BLUE OCEAN STRATEGY

"The only way to beat the competition is to stop trying to beat the competition." - W. Chan Kim & Renée Mauborgne

BUSINESS IS WAR
Business is a competition, now more than ever. Some people would even say it is war. In fact, the terminology of the business world overlaps with the military.  For example, chief executive “officers” operate at “headquarters” and gather “intelligence” on their competitors.  Traditional
business strategy is all about stealing your competitors' business. CEOs call this preserving market share (aka your "territory").

But what if there was a strategy that allowed managers to transcend this military paradigm and make their competition totally irrelevant?  There is such strategy, and it is called Blue Ocean Strategy. W. Chan Kim and Renée Mauborgne of INSEAD have articulated this strategy by dividing the market universe into two groups – red oceans and blue oceans.  These groups differ in their focus, how they treat demand, and how they view the pressures of competition.  

RED OCEANS
Red oceans represent what is already known - the companies, markets, and industries that exist today.  Red oceans are red because stagnant companies are fighting each other to the death to maintain their share of the market.  The fight to preserve your share of the market is so fierce that companies symbolically draw blood from each other; this is where the red comes from in red oceans.

  • The focus is on keeping the customers you have, and stealing customers from your competitors.
  • The strategy is to exploit consumer demand that already exists.
  • The competition is within existing market space, companies are battling over perceived limited resources.

BLUE OCEANS
Blue oceans represent the unknown - the companies, markets, and industries not yet in existence.

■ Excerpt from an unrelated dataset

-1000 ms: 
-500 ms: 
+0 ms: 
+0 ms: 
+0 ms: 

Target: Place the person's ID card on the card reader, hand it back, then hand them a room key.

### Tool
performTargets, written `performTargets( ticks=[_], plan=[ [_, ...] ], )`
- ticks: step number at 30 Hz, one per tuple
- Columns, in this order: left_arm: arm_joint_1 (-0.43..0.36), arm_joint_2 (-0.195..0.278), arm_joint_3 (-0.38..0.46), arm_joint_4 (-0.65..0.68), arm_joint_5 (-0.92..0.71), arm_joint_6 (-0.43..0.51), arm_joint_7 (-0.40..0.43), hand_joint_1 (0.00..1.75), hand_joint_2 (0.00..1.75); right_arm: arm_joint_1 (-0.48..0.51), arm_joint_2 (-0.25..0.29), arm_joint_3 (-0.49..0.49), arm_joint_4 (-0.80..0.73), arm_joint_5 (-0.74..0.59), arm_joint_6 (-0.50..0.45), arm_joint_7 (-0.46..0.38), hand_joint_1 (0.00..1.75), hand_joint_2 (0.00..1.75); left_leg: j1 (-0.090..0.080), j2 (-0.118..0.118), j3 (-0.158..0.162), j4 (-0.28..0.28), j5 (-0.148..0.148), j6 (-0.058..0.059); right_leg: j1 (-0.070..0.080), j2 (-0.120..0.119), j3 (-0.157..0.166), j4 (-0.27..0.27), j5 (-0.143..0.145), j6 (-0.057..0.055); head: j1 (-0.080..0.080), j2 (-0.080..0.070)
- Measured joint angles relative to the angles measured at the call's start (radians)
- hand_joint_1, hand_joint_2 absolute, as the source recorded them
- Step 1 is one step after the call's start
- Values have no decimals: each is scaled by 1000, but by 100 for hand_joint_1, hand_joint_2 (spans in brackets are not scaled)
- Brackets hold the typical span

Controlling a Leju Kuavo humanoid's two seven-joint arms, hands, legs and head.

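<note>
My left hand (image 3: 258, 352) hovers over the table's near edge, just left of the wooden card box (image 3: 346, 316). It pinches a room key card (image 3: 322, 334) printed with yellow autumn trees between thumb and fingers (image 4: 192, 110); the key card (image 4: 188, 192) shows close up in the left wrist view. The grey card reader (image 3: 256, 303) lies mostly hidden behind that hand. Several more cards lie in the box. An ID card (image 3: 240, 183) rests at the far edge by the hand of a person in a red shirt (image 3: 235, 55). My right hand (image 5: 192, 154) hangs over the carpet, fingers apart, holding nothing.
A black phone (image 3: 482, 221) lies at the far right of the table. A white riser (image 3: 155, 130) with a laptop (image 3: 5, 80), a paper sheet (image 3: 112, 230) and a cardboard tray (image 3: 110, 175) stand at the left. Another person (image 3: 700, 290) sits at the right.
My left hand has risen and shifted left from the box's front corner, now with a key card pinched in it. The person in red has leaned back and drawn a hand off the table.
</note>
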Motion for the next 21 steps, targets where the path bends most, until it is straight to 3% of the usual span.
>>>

Blue oceans are blue because innovative companies have utilized this new strategy to free themselves from the competitive pressures of more established markets.  The authors define Blue Ocean Strategy as a way "to make the competition irrelevant by creating a leap in value for both the company and its customers."

  • The focus is on non-customers, people who haven't purchased the product or have actively chosen not to purchase the red-ocean version of the product.
  • Because of the potential in these blue oceans, the competition is irrelevant. Rules of the game have yet to be defined.
  • Within a blue ocean there are unlimited opportunities to create new markets and new demand.